Эмма смотрела на свою руку. Протез, глядя на который, она вспоминала фильм «Эдвард – руки ножницы». Лезвий на ней, конечно, нет, но всё равно ведь она механическая. Её собственная рука изуродована, искалечена. Какие там слова ещё можно подобрать, чтоб объяснить, что конечность больше непригодна к использованию? Нервы были повреждены слишком сильно. Не выстрелом, нет. Эти мудаки занесли инфекцию, когда черте чем поливали руку, чтоб «очистить» рану. Придурки, нет, чтоб просто промыть спиртом. Она всё еще видела слабые очертания предплечья на сгибе локтя – там, где его туго перетягивал ремень. Нужно было замедлить распространение инфекции. Через пару лет выпустят новые протезы, неотличимые от настоящих рук и ног, так что Эмма сможет поменять его. Эта мысль заставила Свон вспомнить Августа, и блондинка почти фыркнула. Генри придет в восторг, когда увидит её. И Августу точно понравится. А Реджина… Иногда Эмме было страшно думать о ней. Но, по большей части, она просто безумно скучала по Миллс.
Но она жива. Маленькие победы. Врачи говорят, что о ней надо бы кино снять. Эмма зажмурилась и медленно согнула пальцы, сжимая кулак. Не дай Бог.
- Капитан.
Девушка подняла взгляд и выпрямилась, увидев, что в палату вошел доктор Гэмбит, лысеющий мужчина в лавандового цвета рубашке и очках в проволочной оправе. В руках он держал её карту.
- Эмма, – поправила она.
- Эмма. Итак, – мужчина сел напротив неё на обитый плюшем стул. Эмма нервно теребила рукав футболки. – Доктор Митчелл сказал, вы сообщили, что готовы поехать домой?
- Да, сэр.
- Эван, – в свою очередь поправил врач. Эмма понимающе кивнула. – Вы были непреклонны в своём решении остаться здесь, начиная со дня вашего появления в Брукхевене шестнадцать месяцев назад. Почему сейчас вы хотите уехать?
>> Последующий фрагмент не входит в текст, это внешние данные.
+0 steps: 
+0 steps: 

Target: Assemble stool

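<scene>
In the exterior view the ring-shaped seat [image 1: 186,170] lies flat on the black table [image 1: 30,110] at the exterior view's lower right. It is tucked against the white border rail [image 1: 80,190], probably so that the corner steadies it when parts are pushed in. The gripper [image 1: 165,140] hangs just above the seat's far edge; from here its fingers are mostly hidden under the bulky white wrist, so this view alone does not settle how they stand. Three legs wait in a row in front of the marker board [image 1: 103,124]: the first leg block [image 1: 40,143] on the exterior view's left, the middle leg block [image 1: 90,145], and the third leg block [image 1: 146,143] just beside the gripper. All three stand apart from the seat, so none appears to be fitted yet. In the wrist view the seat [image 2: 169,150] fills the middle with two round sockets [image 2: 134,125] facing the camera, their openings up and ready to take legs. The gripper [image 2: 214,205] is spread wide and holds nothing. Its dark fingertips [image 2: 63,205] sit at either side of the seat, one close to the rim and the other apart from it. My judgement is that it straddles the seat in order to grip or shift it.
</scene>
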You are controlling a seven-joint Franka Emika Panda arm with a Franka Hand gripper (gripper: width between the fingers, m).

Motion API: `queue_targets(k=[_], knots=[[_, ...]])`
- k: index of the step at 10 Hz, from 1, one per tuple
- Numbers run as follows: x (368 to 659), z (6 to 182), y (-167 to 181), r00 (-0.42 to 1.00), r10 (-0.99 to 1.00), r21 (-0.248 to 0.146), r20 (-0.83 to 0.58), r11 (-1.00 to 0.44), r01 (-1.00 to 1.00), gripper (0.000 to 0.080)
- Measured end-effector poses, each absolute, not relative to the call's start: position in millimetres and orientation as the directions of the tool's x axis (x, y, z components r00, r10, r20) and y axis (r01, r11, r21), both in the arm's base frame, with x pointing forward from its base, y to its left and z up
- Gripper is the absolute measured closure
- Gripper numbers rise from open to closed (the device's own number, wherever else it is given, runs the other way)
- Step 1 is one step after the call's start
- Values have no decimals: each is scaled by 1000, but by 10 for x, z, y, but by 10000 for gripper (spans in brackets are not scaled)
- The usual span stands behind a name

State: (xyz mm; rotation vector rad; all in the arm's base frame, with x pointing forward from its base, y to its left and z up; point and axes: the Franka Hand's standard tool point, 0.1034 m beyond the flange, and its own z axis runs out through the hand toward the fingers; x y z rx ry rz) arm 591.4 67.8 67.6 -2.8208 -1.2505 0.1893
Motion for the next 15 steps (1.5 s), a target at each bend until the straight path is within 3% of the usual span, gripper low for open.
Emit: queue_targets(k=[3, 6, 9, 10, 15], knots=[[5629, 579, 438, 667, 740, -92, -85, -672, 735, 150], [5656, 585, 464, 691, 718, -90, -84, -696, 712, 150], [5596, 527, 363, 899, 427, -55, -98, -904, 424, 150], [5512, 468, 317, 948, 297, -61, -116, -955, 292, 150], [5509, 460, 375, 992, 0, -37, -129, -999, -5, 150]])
Эмма бессознательно теребила брелок с лебедем, всё ещё висящий на цепочке. Жетоны тоже были при ней, но каждый раз пальцы, как намагниченные, тянулись к брелоку, который пробуждал в груди жгучие воспоминания. Реабилитационный центр, который она называла домом последние полтора года, был безопасным местом, где специально обученные люди помогали ей справляться с собственным бушующим разумом. И ей помогли. Даже она сама это видела. Теперь Эмма могла терпеть чужие прикосновения. Они всё еще не должны быть неожиданными и слишком навязчивыми, но всё же она больше не подпрыгивает, если кто-то прикасается к ней. Вспышки животной ярости сменились приступами гнева, но даже они случались теперь всё реже и реже. Иногда воспоминания снова обступали её, и она чувствовала себя зверем, загнанным в ловушку, но теперь она научилась поворачивать ключ и открывать клетку. Дыхательные упражнения, мантры. Вспоминать, сколько хорошего она сделала. Напоминать себе, что она хороший человек. Было время, когда Эмма умоляла о смерти, мечтая о ней, как об избавлении. Теперь, несмотря на всё плохое, она благодарила всех богов за то, что жива и может вернуться домой.
- Я была не готова, – ответила блондинка тихо, но уверенно. Она твёрдо посмотрела доктору в глаза. – Я боялась поранить кого-то, если у меня вдруг случится очередная вспышка воспоминаний. Не хотела взваливать этот груз на чужие плечи. Мне нужна была помощь. И мне нельзя было просто вернуться к повседневной жизни и пытаться справиться с этим самостоятельно. Мне нужно было научиться помогать себе.